§ **Task item**
Would you tally how many lines in the records include the word "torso"? Reply with the number only.

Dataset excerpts
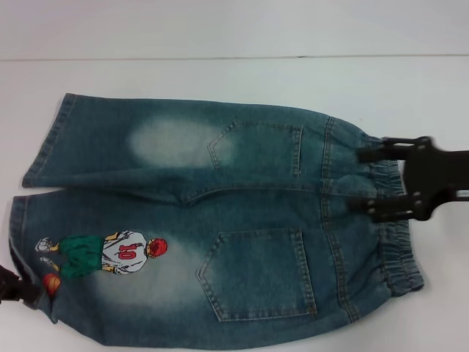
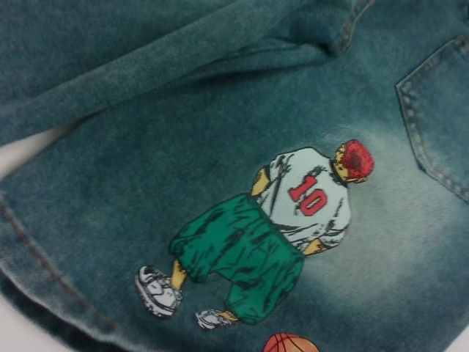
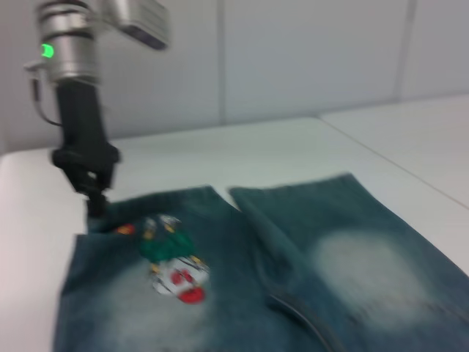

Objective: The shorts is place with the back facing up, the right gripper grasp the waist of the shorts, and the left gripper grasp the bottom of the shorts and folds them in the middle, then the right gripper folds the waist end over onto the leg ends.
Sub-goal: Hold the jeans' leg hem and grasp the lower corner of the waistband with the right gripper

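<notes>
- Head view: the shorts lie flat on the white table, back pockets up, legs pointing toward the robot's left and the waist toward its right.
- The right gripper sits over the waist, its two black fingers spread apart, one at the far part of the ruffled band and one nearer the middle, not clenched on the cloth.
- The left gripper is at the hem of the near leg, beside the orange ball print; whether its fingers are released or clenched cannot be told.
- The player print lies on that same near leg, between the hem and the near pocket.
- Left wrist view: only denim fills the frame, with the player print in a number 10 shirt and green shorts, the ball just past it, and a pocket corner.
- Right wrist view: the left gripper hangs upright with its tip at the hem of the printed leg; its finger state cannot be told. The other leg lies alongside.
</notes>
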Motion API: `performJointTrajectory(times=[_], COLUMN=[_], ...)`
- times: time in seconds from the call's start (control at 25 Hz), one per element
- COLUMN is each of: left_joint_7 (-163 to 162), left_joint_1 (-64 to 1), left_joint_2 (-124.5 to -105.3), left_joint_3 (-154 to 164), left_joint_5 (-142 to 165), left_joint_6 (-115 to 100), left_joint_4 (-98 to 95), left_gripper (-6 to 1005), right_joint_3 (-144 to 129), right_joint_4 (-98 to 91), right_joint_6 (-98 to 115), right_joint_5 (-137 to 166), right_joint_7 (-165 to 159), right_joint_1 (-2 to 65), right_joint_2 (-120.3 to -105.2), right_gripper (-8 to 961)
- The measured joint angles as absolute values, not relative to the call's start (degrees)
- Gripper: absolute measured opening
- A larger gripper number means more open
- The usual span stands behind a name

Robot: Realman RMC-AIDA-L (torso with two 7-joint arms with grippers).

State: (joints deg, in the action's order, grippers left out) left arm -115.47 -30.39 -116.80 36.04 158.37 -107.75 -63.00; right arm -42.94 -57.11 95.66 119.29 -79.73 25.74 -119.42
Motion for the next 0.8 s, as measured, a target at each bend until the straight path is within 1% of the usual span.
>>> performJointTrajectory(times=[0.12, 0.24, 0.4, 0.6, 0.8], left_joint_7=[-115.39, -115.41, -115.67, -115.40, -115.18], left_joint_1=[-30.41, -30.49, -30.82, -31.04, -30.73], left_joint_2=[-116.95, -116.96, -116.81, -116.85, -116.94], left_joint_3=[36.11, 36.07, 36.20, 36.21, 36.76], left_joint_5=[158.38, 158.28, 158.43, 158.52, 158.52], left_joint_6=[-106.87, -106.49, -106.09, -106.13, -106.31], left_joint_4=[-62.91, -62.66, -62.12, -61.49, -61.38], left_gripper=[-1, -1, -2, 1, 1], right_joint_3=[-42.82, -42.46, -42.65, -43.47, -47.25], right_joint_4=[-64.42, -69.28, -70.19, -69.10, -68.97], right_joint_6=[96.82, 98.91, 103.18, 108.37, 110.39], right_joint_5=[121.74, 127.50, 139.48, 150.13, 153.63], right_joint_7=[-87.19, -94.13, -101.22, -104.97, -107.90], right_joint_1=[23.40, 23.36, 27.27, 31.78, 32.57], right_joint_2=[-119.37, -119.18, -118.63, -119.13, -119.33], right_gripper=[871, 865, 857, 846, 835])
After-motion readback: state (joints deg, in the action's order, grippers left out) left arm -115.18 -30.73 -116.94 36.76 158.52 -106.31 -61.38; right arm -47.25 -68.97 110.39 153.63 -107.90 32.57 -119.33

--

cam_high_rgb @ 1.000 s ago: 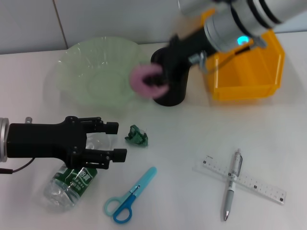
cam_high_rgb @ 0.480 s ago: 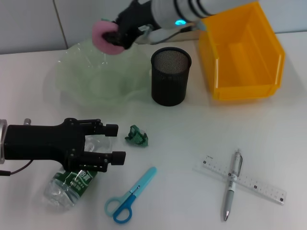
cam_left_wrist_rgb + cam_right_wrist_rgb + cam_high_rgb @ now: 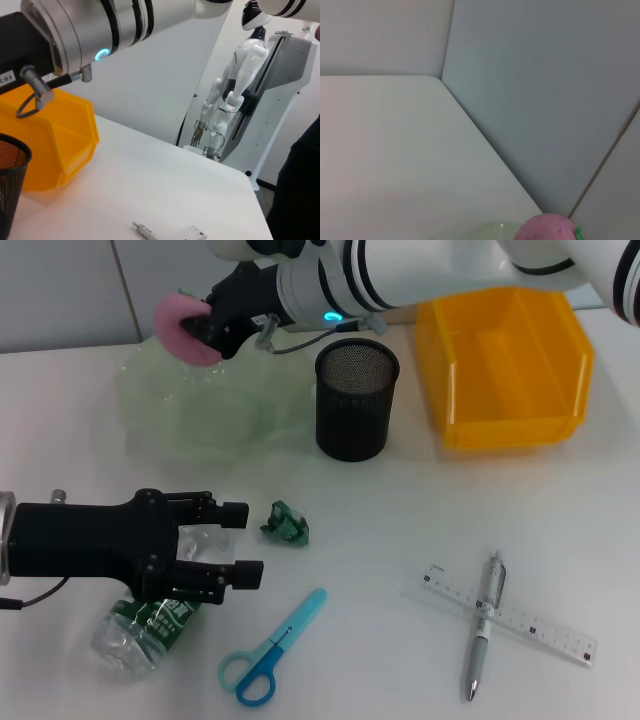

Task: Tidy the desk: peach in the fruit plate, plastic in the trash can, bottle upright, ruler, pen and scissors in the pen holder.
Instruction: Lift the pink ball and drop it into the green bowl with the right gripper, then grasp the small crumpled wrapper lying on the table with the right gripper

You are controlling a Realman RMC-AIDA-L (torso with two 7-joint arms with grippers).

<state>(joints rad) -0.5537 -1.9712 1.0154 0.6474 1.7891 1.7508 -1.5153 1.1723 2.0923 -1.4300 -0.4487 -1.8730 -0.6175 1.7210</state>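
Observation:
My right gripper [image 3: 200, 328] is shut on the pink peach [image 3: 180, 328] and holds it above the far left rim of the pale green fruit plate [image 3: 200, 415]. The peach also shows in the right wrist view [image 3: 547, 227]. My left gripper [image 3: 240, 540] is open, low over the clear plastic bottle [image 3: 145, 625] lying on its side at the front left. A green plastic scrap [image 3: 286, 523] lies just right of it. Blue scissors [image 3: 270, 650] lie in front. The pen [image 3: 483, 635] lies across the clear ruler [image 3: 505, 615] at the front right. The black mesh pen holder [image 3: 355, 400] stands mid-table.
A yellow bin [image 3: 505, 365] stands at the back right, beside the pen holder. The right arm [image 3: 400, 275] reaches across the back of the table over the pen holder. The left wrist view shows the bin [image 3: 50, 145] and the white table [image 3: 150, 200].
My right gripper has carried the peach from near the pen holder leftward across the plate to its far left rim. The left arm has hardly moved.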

§ **Task answer**
2